### What you are asked to do
Please tally the lines below that contain the string "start" and reply with that figure only.
──────── Records for this task
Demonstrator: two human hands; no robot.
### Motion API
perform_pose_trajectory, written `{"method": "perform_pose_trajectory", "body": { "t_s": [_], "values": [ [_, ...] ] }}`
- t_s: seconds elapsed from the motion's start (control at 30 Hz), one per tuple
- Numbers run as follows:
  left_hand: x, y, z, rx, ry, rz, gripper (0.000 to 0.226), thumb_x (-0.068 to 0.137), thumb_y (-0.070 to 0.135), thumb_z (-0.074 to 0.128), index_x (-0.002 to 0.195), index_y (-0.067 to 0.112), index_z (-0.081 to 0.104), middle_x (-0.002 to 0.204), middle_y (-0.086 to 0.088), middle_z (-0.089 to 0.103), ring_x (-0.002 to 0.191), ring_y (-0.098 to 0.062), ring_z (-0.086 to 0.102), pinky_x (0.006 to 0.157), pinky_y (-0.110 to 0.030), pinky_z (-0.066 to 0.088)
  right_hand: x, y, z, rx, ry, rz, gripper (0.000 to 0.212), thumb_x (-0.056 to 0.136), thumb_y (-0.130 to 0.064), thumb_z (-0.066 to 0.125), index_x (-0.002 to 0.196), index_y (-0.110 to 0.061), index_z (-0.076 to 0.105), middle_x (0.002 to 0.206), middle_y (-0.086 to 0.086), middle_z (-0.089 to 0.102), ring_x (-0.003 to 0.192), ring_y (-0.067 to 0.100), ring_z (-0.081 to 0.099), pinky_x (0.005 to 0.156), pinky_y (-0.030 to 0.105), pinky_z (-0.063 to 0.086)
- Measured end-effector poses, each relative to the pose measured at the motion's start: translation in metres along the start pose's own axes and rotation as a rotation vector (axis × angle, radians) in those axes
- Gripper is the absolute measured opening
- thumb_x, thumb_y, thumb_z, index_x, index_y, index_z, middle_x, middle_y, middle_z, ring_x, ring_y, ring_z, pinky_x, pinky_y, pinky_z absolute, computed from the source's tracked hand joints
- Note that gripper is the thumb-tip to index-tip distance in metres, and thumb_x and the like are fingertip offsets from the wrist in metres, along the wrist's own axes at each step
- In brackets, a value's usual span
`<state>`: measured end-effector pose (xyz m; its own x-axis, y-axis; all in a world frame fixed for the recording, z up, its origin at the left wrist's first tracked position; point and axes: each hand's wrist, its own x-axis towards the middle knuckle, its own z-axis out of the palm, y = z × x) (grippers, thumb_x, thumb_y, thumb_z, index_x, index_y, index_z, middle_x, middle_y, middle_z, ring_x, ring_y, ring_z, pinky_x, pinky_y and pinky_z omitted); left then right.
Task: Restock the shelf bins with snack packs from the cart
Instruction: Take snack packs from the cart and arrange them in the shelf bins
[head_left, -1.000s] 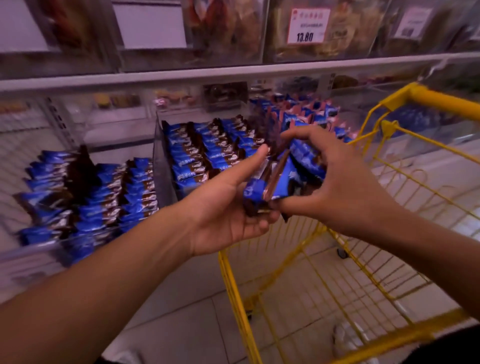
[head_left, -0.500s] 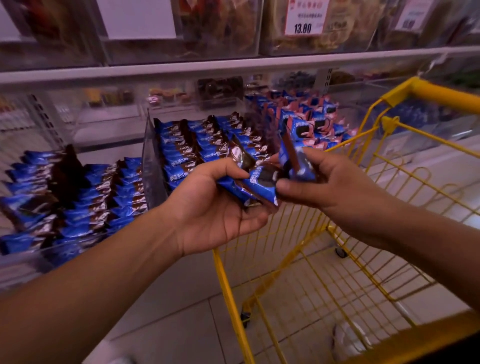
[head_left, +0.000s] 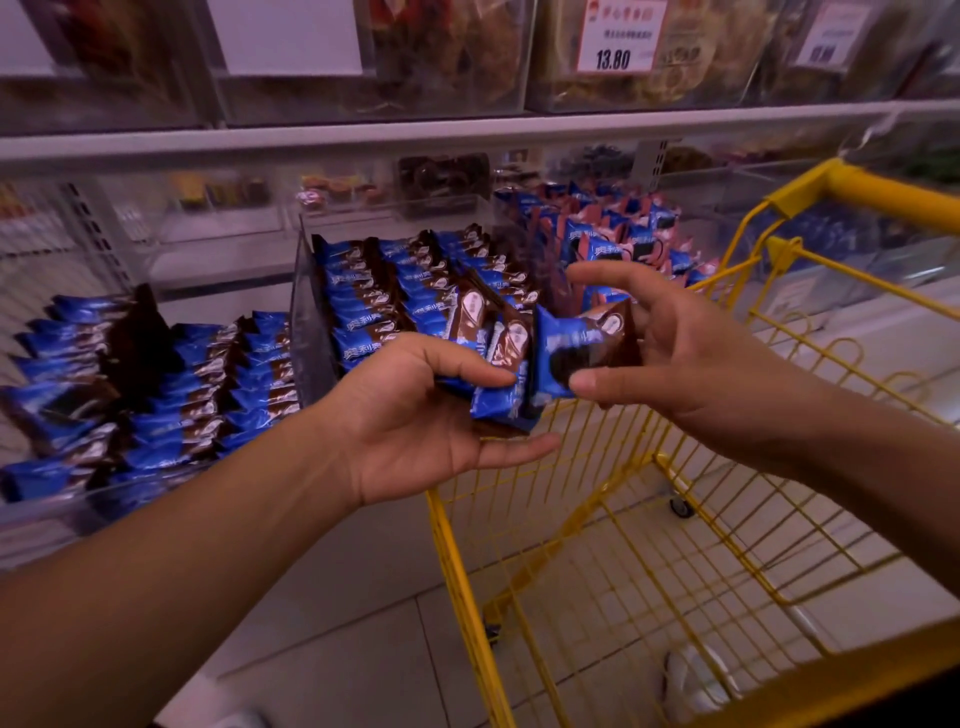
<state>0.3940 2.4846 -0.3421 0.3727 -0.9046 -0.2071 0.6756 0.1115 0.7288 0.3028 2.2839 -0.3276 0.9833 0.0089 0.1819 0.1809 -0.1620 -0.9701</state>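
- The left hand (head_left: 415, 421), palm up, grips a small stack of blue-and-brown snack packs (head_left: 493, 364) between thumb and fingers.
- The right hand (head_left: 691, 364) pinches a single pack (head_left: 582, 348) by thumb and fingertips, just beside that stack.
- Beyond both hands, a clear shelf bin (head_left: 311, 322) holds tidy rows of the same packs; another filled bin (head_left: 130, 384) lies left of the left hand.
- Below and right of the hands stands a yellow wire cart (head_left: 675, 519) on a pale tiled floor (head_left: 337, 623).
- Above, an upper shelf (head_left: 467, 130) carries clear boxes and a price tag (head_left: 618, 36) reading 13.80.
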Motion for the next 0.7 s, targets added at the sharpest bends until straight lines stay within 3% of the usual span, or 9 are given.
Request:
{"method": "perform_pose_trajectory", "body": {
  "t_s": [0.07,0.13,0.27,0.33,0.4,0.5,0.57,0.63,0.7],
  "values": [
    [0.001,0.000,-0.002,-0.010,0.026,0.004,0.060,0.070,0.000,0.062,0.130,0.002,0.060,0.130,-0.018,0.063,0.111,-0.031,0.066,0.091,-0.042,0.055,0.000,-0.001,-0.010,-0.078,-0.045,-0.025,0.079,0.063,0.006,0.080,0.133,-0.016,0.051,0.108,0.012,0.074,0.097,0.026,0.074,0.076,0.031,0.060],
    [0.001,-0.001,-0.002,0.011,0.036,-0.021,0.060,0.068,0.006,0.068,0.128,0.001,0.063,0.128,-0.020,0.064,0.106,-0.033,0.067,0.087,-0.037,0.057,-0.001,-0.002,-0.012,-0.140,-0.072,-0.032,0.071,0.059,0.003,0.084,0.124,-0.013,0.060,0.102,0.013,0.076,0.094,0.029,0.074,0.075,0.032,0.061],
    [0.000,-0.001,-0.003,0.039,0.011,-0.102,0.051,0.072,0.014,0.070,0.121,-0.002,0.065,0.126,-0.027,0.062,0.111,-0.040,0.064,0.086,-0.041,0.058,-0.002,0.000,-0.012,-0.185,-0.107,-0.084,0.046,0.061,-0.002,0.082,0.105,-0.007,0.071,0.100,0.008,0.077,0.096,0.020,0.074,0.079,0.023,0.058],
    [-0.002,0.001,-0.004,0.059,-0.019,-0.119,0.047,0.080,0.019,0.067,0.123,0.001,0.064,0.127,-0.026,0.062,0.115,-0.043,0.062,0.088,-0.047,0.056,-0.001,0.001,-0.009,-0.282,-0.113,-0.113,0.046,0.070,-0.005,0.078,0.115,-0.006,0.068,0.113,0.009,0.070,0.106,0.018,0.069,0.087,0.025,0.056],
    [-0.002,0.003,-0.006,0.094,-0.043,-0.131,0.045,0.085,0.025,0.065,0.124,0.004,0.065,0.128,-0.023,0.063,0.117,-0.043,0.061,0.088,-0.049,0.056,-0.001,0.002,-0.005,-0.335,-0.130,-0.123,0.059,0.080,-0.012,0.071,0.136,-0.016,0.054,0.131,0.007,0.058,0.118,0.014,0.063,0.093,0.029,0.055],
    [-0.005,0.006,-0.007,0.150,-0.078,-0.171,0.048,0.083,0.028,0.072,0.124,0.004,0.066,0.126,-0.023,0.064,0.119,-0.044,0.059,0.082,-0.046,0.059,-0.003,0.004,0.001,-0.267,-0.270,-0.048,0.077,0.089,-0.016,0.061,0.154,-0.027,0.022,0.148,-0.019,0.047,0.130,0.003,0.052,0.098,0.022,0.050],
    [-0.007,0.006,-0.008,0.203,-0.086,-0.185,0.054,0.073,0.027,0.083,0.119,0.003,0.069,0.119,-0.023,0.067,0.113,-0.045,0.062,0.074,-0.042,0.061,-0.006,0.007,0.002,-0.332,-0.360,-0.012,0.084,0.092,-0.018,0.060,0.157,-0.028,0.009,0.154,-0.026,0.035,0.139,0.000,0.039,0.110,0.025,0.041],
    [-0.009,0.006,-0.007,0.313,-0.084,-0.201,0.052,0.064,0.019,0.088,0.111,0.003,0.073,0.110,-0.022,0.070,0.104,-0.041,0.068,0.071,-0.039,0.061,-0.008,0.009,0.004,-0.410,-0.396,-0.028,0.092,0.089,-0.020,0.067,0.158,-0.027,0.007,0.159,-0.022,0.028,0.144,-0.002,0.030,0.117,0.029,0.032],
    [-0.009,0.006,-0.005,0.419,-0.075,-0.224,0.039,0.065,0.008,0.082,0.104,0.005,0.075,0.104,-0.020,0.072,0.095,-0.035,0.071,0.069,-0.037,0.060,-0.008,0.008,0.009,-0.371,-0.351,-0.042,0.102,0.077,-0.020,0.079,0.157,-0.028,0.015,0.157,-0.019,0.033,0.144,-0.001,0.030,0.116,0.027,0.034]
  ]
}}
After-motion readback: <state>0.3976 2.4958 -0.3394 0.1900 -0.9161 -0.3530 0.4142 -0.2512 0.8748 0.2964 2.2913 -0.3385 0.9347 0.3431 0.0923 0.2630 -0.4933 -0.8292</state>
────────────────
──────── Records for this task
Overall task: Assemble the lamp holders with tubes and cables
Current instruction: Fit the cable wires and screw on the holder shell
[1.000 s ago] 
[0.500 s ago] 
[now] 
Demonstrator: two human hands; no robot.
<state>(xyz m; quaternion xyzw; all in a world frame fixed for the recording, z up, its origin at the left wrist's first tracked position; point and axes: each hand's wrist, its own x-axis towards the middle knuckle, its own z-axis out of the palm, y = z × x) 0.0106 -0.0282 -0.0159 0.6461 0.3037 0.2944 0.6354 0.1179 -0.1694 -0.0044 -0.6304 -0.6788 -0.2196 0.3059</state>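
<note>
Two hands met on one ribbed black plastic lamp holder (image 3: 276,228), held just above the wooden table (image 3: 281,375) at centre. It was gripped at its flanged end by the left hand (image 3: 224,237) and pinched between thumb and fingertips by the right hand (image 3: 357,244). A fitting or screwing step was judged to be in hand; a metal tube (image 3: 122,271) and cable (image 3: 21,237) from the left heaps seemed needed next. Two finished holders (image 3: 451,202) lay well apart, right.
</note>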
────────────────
### Completed exercise
2